In 1897, Robert Walker, a 25-year old employee of the Oregon Railway and Navigation Company, was killed while attempting to pull a passenger train whose engine had failed to a station some miles away. At one point the track and the bed it was on failed to hold the engine Walker was operating, causing the engine to derail and pitch down an embankment. While the other men in the engine managed to jump free, Walker went down with it, and was killed.

Robert Walker’s family filed a civil lawsuit against the railroad company seeking damages for the loss of their husband and father due to the negligence of his employer. The jury decided in favor of the plaintiffs, with a pecuniary award of $40,000, which is equivalent to over $1 million in 2015.

The railroad company appealed the jury’s decision, based on, among other things, the instructions given to the jury by the judge before they retired to deliberate on the case. The railroad company argued on appeal that damages cannot be awarded for the fact that Walker was kind and affectionate, and a good father. The appellate court pointed out that, while only a pecuniary award (monetary award) could be made in this case, the jury could not be required to discount the victim’s social and domestic relations.

No award could be made as solace for the family’s loss, but the court held that the pecuniary value of the support Walker provided as head of his family could not be limited to the dollar amount of his wages, and that the man’s daily attentions, services, and care on their behalf could be considered. The court held that the plaintiffs were entitled to compensation for the “substantial and material benefits which they would have received from the deceased if he had lived.”

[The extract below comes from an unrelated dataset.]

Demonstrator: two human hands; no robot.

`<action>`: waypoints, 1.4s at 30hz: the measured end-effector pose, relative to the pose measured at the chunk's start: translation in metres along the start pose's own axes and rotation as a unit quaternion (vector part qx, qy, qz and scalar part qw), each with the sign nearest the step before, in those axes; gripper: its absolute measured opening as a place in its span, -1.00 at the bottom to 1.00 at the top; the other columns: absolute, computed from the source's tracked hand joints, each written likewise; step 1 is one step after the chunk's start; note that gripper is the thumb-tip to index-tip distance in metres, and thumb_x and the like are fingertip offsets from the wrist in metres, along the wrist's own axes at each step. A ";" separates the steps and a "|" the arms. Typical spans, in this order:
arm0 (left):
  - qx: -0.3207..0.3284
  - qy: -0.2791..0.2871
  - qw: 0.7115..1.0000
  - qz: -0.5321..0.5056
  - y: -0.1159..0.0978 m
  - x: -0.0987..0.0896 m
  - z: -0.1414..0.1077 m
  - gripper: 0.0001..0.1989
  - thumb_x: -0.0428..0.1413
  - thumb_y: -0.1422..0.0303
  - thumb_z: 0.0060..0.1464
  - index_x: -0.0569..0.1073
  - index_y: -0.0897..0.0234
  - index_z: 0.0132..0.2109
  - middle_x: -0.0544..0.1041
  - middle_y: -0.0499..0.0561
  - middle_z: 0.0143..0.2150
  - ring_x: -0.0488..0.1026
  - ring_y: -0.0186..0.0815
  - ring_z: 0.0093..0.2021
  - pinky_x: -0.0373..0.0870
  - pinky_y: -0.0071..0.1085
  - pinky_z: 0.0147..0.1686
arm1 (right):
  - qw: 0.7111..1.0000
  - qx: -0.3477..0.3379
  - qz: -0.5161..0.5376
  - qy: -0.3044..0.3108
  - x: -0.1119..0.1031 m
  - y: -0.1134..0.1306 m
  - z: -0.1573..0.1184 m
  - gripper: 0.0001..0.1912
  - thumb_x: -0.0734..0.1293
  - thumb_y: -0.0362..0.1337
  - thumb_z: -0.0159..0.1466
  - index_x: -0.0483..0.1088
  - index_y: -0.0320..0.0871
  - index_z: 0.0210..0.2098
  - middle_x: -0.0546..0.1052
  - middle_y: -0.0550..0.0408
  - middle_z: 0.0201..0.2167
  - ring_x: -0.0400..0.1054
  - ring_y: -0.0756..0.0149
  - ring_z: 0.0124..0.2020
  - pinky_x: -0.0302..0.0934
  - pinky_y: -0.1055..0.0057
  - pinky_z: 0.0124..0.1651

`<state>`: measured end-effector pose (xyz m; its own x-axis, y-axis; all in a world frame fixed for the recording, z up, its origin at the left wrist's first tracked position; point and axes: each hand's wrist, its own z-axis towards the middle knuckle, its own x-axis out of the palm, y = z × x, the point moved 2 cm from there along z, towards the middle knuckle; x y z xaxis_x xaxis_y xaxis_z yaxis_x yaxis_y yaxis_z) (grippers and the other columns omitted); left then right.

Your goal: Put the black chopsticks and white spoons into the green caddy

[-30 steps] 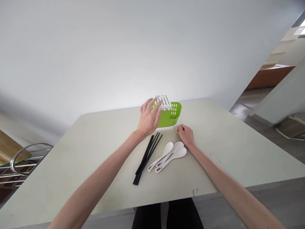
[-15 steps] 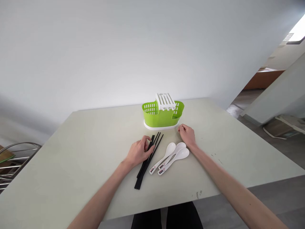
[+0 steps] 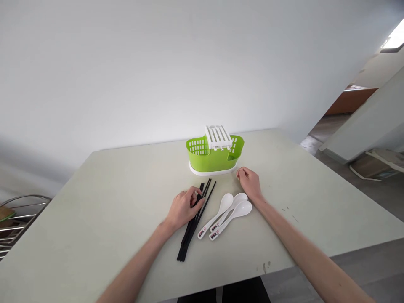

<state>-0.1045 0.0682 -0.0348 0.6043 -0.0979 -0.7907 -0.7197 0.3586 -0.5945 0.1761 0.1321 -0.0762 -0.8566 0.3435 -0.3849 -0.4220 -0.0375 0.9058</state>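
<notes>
Several black chopsticks (image 3: 188,242) lie in a loose, slanting bundle on the table. My left hand (image 3: 183,207) is over their upper part, thumb and fingers closed around some of them; the fingertips are partly hidden. To the right of the bundle, three white spoons (image 3: 225,205) rest side by side, bowls pointing away from me and patterned handle ends toward me. My right hand (image 3: 249,182) sits in a loose fist on the table, beyond the spoons, with nothing visible in it. Just behind it stands a green cutlery basket (image 3: 206,163) with a white slotted top (image 3: 218,137).
The pale table (image 3: 132,181) meets a white wall (image 3: 176,75) at the back. A metal rack (image 3: 22,221) stands at the lower left, off the table. Dark marks (image 3: 264,267) show near the front edge.
The view has tilted slightly, so things on the table appear a little lower. The fingers of my left hand have drawn in on the chopsticks. My right hand rests as before.
</notes>
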 end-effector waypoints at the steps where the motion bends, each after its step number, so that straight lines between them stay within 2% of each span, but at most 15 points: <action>1: -0.001 0.002 1.000 -0.001 0.000 0.000 0.000 -0.83 0.06 0.17 0.30 0.40 0.13 -0.10 0.32 -0.17 -0.48 0.33 -0.32 -0.45 0.28 -0.38 -0.39 | 1.000 0.001 0.003 0.001 0.000 0.000 0.000 -0.77 0.17 -0.22 0.21 0.34 -0.04 -0.53 0.43 0.19 -0.56 0.19 0.30 -0.52 0.04 0.38 -0.40; 6: -0.004 0.001 1.000 -0.006 0.001 -0.001 0.000 -0.81 0.01 0.15 0.35 0.38 0.13 -0.07 0.32 -0.17 -0.47 0.33 -0.32 -0.46 0.29 -0.38 -0.39 | 1.000 0.006 0.017 0.002 0.000 0.003 0.000 -0.78 0.17 -0.23 0.21 0.33 -0.04 -0.53 0.40 0.20 -0.58 0.18 0.30 -0.52 0.04 0.38 -0.40; 14: -0.005 0.002 1.000 -0.013 0.000 -0.003 -0.001 -0.83 0.03 0.19 0.36 0.36 0.14 -0.04 0.29 -0.19 -0.46 0.29 -0.35 -0.46 0.29 -0.41 -0.39 | 0.999 0.019 0.045 0.014 -0.001 0.007 0.001 -0.80 0.17 -0.24 0.19 0.35 -0.05 -0.52 0.42 0.18 -0.58 0.19 0.31 -0.54 0.03 0.39 -0.43; 22: -0.005 0.007 1.000 -0.002 0.002 -0.004 0.000 -0.81 0.04 0.19 0.37 0.41 0.18 -0.04 0.28 -0.18 -0.46 0.29 -0.36 -0.44 0.31 -0.42 -0.35 | 0.995 0.035 0.086 0.028 -0.003 0.010 0.001 -0.80 0.18 -0.23 0.21 0.35 -0.06 -0.51 0.44 0.18 -0.54 0.15 0.36 -0.57 0.03 0.41 -0.46; 28: 0.010 -0.002 1.000 0.018 -0.005 -0.007 0.001 -0.79 0.03 0.16 0.37 0.46 0.17 -0.08 0.29 -0.15 -0.47 0.30 -0.33 -0.43 0.31 -0.41 -0.35 | 0.994 0.035 0.101 0.028 -0.005 0.009 0.001 -0.79 0.17 -0.22 0.21 0.35 -0.06 -0.51 0.44 0.18 -0.54 0.19 0.35 -0.56 0.06 0.41 -0.45; 31: 0.030 -0.009 0.998 0.049 -0.010 -0.008 0.001 -0.75 0.09 0.11 0.33 0.49 0.18 -0.12 0.29 -0.14 -0.47 0.29 -0.33 -0.44 0.29 -0.40 -0.35 | 0.994 0.031 0.099 0.026 -0.005 0.009 0.002 -0.79 0.17 -0.22 0.21 0.35 -0.06 -0.50 0.45 0.18 -0.54 0.20 0.35 -0.55 0.06 0.41 -0.45; 35: 0.059 -0.011 0.994 0.096 -0.012 -0.004 -0.001 -0.70 0.19 0.04 0.22 0.49 0.19 -0.16 0.41 -0.10 -0.40 0.31 -0.32 -0.43 0.30 -0.37 -0.31 | 0.995 0.021 0.100 0.021 -0.005 0.008 0.002 -0.80 0.18 -0.21 0.20 0.35 -0.06 -0.50 0.47 0.17 -0.52 0.21 0.34 -0.55 0.06 0.41 -0.44; 42: 0.049 0.001 0.994 0.100 -0.015 -0.004 -0.002 -0.81 0.22 0.17 0.15 0.50 0.18 -0.20 0.50 -0.08 -0.32 0.35 -0.34 -0.40 0.33 -0.34 -0.23 | 0.995 0.017 0.101 0.011 -0.007 0.009 0.000 -0.81 0.18 -0.23 0.19 0.35 -0.07 -0.51 0.43 0.18 -0.55 0.21 0.36 -0.59 0.08 0.40 -0.45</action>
<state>-0.0971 0.0613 -0.0236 0.4526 -0.0177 -0.8916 -0.7881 0.4598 -0.4092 0.1779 0.1292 -0.0654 -0.9292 0.3117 -0.1983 -0.2309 -0.0709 0.9704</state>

In this case, the court held that a pecuniary award may be made in some cases where the damages simply cannot be quantified by a dollar amount. The loss of a husband and father does not have a price tag, but a monetary award may be made nonetheless. These issues and awards are left substantially to the discretion of judge and jury.

Related Legal Terms and Issues

  • Appeal – A legal proceeding in which a case is brought before a higher court for review of the decision of a lower court.
  • Appellate Court – A court having jurisdiction to review decisions of a trial-level or other lower court.
  • Civil Lawsuit – A lawsuit brought about in court when one person claims to have suffered a loss due to the actions of another person.
  • Plaintiff – A person who brings a legal action against another person or entity, such as in a civil lawsuit, or criminal proceedings.